Repeat every line of the listing below exactly, minus the pictures.
Dataset content START
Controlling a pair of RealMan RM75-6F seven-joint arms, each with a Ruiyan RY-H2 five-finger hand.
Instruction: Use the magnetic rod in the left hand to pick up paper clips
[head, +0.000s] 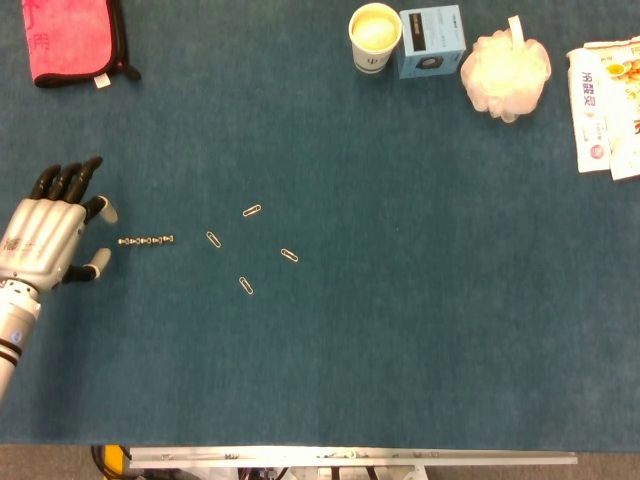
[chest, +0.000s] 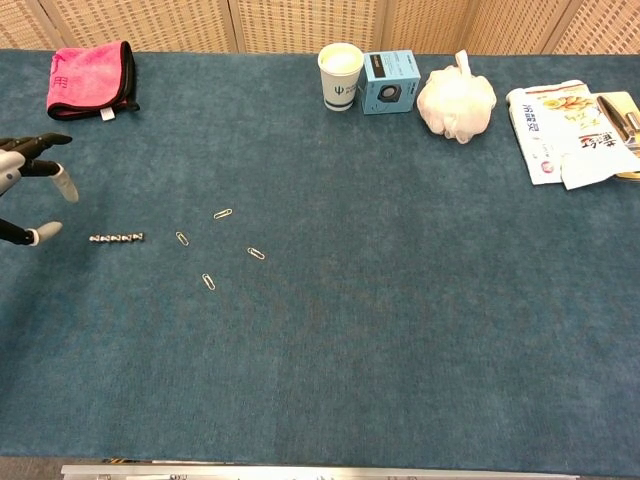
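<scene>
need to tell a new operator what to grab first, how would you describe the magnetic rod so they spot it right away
Start at the left hand, open over the left side of the blue table. Just right of its fingertips lies the magnetic rod, flat and pointing left to right. Unlike the four flat wire paper clips scattered further right, it is a straight, silvery, beaded stick.

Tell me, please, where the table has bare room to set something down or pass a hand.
The whole near half of the table is bare, as is the middle right, below the paper cup, blue box and bath pouf. It is crowded at mid-left, where the magnetic rod and paper clips lie beside the left hand.
</scene>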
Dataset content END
### [Answer for this exercise]
Controlling a pair of RealMan RM75-6F seven-joint arms, each with a Ruiyan RY-H2 five-finger hand.
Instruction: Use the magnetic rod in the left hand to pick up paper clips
[head, +0.000s] 
[chest, +0.000s] 
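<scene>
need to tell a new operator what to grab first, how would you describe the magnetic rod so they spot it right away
Start at the left hand, open over the left side of the blue table. Just right of its fingertips lies the magnetic rod, flat and pointing left to right. Unlike the four flat wire paper clips scattered further right, it is a straight, silvery, beaded stick.

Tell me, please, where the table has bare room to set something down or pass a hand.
The whole near half of the table is bare, as is the middle right, below the paper cup, blue box and bath pouf. It is crowded at mid-left, where the magnetic rod and paper clips lie beside the left hand.
</scene>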

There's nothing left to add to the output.